## Exercise goal
Please return exactly the lines from the top of the data through the line that contains "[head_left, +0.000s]", and skip all pictures.

## Provided entries
------------------------------------------------------------------------
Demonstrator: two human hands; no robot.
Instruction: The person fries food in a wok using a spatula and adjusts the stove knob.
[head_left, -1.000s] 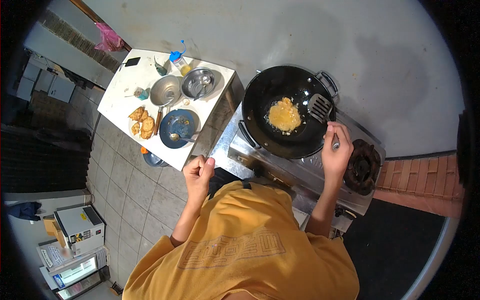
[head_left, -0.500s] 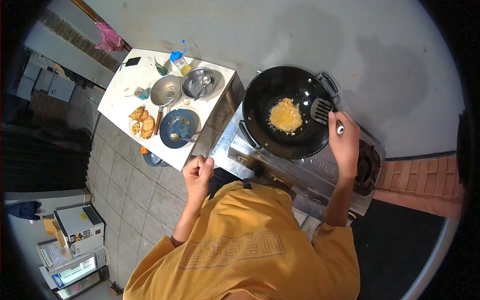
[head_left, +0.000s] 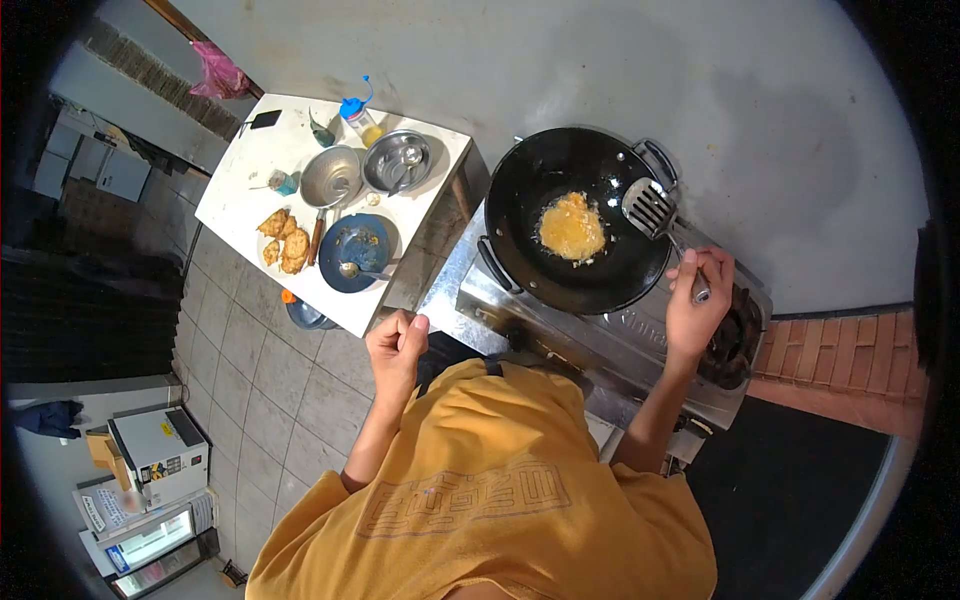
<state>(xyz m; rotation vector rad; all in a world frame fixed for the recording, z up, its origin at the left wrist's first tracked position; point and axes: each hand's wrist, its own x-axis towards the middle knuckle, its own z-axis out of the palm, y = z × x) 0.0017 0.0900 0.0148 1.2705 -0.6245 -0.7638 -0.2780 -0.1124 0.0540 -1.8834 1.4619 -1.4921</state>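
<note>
My right hand (head_left: 699, 298) grips the handle of a slotted spatula (head_left: 650, 207), whose metal head hangs over the right side of a black wok (head_left: 540, 280). In the wok lies a golden, rough-edged fritter (head_left: 572, 228), bubbling at its edges; the spatula is apart from it. The wok sits on a steel gas stove (head_left: 640, 335). Curled into a loose fist, my left hand (head_left: 397, 343) is held in front of my body near the table corner, and nothing shows in it.
On the white table (head_left: 340, 308) at left stand a blue plate (head_left: 350, 270) with a spoon, a saucepan (head_left: 330, 175), a steel bowl (head_left: 385, 160), a blue-capped bottle (head_left: 358, 120) and several fried pieces (head_left: 293, 250). A second burner (head_left: 735, 345) is right of the wok.
My right hand has moved right and down, away from the wok's rim. The spatula head has turned and shifted slightly. My left hand and the fritter look unchanged.
</note>
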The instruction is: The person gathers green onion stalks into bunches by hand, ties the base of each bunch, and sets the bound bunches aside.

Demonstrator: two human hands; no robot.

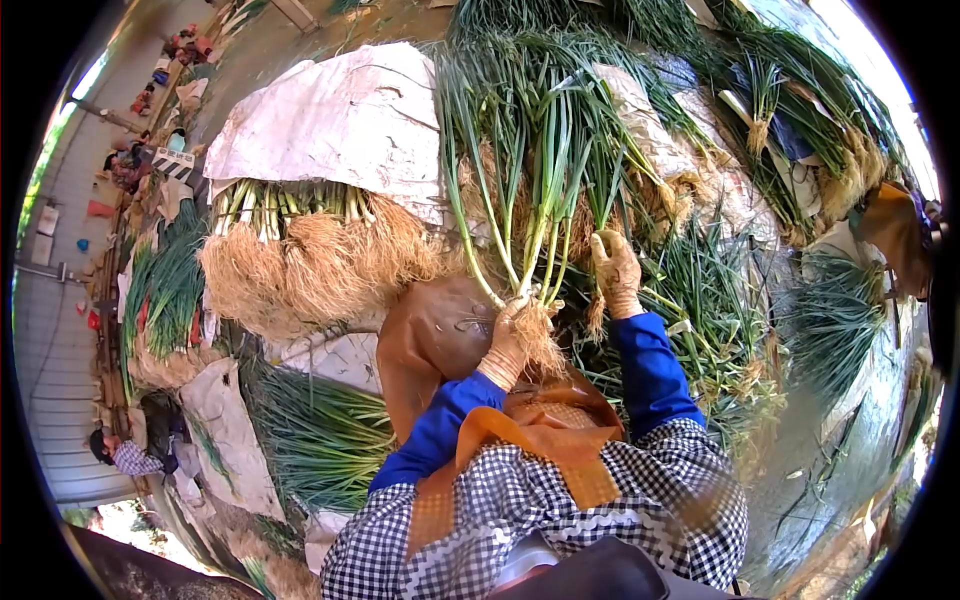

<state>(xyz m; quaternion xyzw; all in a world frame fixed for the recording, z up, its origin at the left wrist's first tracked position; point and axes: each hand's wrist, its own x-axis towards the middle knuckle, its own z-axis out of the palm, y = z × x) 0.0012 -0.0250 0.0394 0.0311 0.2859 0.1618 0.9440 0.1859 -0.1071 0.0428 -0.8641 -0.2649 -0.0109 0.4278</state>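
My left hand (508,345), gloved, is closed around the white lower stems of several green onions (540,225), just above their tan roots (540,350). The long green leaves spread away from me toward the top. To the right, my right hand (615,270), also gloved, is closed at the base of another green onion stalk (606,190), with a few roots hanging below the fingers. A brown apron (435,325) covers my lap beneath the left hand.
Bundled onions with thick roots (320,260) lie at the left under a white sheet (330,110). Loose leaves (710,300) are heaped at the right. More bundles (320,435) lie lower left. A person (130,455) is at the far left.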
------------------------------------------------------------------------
## Answer to this exercise
Demonstrator: two human hands; no robot.
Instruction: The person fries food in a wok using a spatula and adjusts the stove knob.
[head_left, -1.000s] 
[head_left, -0.500s] 
[head_left, +0.000s] 

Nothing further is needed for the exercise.